Niet alleen Werf Gusto in Schiedam en Gusto Geleen draaiden op volle toeren. Ook de afdeling Werf Gusto Slikkerveer (met een eigen directie) leverde vele orders en half-orders af. De half-orders werden gebouwd voor Werf Gusto en waren vaak grote deksecties en dekhuizen. Eind vijftiger jaren bouwde Gusto Slikkerveer ook de casco’s voor de boorpontons voor Nigeria en Venezuela. Het experiment met de ‘Seashell’ was goed verlopen en leidde in 1964 tot orders zoals het 5-potige booreiland ‘Ile de France’ voor het Franse Foramer en de twee kraaneilanden ‘Lepelaar’ en ‘Kraanvogel’ voor Rijkswaterstaat. Rode draad bleef voorlopig voor de werf, de baggerscheepsbouw, vrachtschepen en voor de afdeling Gusto Staalbouw bruggen, staalconstructies, hoogovens. Een visitekaartje van de mogelijkheden van de werf gaf Werf Gusto af in 1961 met de bouw van de ‘Katsedyk’ voor de HAL.

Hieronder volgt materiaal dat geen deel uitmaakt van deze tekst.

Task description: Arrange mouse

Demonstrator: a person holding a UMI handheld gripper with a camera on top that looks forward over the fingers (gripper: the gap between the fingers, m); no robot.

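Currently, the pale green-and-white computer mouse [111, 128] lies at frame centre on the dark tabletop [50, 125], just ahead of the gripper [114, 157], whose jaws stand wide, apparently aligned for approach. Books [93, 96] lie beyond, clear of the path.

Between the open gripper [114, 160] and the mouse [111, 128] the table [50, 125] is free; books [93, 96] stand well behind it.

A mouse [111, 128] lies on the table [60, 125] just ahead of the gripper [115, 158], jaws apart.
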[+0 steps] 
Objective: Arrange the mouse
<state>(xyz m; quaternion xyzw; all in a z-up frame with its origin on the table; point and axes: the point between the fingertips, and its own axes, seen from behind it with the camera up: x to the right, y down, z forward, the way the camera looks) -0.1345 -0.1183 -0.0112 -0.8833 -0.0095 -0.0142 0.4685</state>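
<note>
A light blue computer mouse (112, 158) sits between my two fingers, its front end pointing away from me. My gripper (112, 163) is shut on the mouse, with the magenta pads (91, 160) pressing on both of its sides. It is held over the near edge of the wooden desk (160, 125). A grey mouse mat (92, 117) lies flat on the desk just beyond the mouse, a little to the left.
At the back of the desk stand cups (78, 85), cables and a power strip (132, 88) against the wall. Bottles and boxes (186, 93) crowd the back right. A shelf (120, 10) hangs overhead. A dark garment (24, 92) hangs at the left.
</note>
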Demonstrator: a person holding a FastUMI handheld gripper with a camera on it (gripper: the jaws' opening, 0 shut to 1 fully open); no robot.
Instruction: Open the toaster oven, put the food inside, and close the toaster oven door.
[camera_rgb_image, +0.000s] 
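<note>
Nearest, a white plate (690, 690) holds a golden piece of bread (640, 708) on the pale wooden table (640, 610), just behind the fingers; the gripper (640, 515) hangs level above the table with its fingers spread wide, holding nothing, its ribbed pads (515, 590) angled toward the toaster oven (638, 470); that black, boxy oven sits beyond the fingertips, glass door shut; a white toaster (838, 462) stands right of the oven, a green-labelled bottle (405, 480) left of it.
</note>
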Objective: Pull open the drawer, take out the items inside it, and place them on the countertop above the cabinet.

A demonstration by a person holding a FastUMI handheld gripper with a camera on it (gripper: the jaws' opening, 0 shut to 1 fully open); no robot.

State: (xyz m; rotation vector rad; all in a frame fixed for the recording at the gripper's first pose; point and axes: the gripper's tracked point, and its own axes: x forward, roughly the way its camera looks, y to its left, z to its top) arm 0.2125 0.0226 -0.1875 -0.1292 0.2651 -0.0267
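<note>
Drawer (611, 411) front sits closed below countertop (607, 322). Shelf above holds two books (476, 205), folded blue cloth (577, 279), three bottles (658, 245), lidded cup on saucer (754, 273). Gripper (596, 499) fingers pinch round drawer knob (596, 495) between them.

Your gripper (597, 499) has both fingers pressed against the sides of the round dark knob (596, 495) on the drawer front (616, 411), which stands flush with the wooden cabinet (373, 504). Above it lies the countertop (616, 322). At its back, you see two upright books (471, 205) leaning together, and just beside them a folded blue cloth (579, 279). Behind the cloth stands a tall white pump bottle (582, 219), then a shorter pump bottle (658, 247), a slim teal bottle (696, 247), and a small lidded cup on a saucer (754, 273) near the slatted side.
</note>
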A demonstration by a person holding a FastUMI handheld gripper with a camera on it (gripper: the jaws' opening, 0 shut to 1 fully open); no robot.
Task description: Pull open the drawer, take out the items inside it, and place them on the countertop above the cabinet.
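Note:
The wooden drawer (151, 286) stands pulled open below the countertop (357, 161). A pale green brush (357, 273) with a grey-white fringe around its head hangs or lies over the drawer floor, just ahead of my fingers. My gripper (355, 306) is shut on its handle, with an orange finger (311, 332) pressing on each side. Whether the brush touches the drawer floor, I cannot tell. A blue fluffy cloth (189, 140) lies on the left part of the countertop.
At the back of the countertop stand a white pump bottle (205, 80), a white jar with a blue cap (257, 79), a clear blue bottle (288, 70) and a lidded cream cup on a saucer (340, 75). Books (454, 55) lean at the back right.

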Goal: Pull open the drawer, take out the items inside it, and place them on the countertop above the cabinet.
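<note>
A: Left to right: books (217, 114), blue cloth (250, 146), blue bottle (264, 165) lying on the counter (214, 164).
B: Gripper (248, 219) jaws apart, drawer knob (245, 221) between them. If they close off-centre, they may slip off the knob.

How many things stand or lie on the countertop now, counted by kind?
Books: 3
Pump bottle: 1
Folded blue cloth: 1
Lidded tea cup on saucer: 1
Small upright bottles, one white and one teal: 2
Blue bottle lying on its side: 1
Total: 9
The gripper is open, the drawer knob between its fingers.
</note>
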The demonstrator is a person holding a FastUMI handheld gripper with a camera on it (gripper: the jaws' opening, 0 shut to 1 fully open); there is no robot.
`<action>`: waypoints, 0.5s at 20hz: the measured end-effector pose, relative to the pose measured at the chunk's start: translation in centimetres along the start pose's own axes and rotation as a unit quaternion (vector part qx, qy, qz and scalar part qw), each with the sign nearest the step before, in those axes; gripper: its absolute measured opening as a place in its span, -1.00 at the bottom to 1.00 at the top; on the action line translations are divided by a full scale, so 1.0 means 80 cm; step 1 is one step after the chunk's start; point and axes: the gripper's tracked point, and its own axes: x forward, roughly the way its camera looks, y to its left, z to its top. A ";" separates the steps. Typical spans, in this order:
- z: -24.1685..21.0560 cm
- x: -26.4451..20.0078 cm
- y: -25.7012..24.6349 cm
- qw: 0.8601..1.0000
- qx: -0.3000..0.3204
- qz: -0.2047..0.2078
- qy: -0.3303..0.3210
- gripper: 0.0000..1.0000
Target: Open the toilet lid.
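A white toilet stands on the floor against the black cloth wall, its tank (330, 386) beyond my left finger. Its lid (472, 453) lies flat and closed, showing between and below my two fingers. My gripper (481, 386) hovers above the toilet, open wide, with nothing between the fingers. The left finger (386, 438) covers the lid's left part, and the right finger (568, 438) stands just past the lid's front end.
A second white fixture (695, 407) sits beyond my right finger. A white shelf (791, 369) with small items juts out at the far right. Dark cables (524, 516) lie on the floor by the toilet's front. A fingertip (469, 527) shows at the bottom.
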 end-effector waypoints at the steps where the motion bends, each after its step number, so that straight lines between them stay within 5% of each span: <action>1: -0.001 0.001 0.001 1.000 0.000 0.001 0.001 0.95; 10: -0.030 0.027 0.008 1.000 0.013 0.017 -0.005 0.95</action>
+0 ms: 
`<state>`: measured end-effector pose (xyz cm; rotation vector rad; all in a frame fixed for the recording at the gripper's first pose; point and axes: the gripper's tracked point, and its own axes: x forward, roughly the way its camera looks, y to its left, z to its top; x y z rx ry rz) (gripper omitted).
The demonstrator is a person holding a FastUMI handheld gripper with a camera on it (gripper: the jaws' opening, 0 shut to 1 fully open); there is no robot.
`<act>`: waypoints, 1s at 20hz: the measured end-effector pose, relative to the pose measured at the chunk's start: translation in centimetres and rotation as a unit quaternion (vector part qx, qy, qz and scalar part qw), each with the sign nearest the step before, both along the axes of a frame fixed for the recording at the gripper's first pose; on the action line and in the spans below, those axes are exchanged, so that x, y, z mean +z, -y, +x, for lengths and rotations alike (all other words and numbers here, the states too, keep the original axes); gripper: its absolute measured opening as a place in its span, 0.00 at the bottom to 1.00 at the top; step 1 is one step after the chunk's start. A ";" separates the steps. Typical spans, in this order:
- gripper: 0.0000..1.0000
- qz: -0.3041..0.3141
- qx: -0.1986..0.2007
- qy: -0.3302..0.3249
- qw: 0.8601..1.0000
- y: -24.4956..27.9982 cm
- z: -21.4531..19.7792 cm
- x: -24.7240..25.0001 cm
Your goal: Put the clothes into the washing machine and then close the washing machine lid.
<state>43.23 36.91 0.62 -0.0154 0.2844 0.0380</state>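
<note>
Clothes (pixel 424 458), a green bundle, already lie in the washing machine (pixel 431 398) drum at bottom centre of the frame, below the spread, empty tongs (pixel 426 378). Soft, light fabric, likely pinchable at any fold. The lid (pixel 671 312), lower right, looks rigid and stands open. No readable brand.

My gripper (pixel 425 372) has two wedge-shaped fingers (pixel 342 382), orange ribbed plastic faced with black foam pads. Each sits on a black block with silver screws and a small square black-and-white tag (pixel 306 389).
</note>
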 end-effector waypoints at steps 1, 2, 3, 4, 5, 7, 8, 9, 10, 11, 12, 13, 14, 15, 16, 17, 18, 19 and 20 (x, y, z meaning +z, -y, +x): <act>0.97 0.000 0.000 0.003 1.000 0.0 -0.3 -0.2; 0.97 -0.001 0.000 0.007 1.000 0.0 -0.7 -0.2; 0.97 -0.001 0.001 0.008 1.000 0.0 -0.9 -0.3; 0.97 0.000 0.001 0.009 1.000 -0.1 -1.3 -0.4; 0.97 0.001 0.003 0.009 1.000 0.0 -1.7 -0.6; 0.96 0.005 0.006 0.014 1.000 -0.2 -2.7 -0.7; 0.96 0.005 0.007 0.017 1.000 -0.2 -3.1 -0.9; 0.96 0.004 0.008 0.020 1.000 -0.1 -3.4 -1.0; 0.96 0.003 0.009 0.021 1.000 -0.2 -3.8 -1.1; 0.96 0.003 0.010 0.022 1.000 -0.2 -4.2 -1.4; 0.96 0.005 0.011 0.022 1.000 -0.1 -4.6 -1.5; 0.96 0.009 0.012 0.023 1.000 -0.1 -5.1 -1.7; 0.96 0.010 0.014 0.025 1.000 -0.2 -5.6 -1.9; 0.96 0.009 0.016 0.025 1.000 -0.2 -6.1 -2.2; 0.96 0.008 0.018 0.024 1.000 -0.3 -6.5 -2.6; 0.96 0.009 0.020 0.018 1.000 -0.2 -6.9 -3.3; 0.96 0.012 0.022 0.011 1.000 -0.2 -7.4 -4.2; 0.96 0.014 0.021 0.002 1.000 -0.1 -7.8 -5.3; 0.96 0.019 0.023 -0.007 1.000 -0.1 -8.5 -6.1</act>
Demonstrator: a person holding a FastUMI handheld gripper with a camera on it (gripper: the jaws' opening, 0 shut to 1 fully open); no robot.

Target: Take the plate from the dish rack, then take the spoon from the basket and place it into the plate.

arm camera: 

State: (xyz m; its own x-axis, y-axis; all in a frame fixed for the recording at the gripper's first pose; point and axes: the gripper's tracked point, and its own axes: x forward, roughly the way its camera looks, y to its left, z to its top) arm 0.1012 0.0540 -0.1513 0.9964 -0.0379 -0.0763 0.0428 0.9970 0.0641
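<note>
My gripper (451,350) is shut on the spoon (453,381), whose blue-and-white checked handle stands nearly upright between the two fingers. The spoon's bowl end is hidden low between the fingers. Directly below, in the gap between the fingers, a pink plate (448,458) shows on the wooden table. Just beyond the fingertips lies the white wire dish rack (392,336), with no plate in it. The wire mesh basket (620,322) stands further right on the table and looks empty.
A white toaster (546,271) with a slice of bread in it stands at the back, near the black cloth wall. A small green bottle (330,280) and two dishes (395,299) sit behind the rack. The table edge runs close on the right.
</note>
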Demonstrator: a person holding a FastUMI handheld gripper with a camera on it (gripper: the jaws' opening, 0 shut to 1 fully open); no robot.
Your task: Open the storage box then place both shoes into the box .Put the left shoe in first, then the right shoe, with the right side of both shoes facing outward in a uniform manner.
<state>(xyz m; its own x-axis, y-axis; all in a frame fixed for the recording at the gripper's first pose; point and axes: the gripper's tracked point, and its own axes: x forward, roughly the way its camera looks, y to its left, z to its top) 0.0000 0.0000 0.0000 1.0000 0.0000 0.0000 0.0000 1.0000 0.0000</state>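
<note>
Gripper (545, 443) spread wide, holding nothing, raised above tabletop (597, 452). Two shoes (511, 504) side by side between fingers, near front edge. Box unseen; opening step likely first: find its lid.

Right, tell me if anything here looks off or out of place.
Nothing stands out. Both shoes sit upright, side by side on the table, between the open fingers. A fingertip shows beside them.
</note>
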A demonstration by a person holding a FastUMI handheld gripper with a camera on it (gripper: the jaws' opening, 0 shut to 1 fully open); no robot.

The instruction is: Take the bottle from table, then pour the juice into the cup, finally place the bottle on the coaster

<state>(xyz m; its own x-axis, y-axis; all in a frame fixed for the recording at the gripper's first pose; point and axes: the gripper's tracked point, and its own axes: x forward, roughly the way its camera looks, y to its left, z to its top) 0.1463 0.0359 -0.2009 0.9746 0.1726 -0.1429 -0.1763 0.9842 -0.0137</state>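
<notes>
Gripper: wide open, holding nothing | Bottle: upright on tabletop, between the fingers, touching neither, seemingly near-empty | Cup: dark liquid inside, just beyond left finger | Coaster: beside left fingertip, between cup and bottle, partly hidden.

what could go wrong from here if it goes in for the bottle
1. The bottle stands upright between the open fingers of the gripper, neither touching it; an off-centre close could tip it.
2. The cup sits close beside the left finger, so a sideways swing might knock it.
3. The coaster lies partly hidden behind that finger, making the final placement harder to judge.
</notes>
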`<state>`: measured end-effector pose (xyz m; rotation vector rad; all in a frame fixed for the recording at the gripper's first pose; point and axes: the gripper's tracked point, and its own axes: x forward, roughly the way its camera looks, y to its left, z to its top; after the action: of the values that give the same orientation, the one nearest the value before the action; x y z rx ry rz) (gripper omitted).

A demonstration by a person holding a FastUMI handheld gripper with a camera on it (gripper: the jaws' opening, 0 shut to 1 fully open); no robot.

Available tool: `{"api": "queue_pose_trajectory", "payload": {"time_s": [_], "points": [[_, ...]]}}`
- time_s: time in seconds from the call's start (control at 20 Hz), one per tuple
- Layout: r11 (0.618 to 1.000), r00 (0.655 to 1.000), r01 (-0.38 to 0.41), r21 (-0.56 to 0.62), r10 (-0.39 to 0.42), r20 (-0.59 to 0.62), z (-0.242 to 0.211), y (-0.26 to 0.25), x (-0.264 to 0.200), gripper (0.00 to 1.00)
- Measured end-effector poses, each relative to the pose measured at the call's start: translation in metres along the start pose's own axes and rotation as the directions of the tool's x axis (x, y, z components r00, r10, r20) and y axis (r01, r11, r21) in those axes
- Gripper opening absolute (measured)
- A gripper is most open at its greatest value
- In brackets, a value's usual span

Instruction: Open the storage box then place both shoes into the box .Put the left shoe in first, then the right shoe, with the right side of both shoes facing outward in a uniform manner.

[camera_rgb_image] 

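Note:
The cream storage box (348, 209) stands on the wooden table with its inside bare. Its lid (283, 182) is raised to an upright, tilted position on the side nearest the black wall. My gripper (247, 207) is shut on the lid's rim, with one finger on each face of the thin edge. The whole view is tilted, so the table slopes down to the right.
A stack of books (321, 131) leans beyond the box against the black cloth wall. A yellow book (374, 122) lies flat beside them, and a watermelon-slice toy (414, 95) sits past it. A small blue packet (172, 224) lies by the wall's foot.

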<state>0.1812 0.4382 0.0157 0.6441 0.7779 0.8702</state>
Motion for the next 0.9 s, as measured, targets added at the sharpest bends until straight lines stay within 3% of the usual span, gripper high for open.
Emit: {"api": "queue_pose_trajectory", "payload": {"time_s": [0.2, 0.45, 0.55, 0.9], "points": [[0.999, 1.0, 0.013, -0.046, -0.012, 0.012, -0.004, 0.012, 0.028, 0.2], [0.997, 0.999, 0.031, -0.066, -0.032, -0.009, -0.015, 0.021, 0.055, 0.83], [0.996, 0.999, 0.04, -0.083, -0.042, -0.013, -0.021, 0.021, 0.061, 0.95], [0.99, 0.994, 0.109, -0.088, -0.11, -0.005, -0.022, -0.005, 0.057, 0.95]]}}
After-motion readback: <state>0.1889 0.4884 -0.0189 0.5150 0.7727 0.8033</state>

In 1962 vierde het bedrijf het 100-jarig bestaan. Het jaar 1965 was een belangrijk jaar in het bestaan van Werf Gusto. Het bedrijf, inclusief vier andere scheepswerven die deel uitmaakten van het samenwerkingsverband I.H.C. Holland (1943), trad toe tot het nieuw op te zetten concern IHC Holland N.V. Als er een periode aangewezen kan worden waarop het voor Werf Gusto uiteindelijk fout zou gaan is dat het jaar 1965. Niet alleen verloor de familie Smulders de zeggenschap over de eigen werf, maar ook besloot men zich verder te gaan specialiseren en ontwikkelen als leverancier van offshore producten. Werf Gusto ging deel uitmaken van de divisie ’Offshore’. Daarbij stootte het bedrijf geleidelijk al haar andere belangrijkste taken af, zoals baggerbouw, bruggenbouw, kraanbouw en Staalbouw. De flexibiliteit, die decennialang ervoor zorgde dat het bedrijf menig crisis daardoor had kunnen overleven, verdween uit het bedrijf. Rond 1970 was deze transitie klaar en leverde het bedrijf het eerste DP-boorschip ‘Pelican’ af in 1971. De beslissing van IHC Holland een offshore werf op te zetten in de Verenigde Staten deed het concern in 1973 op haar grondvesten schudden. De verliezen waren enorm voor die tijd (± € 40 miljoen). De RvB (Raad van Bestuur) huiverig geworden voor investeringen buiten haar expertise (baggeren) liet daarom via haar voorzitter D. Smit weten dat op termijn IHC Holland N.V. niet verder wilde binnen de offshore en zette daarbij Werf Gusto te koop in de etalage.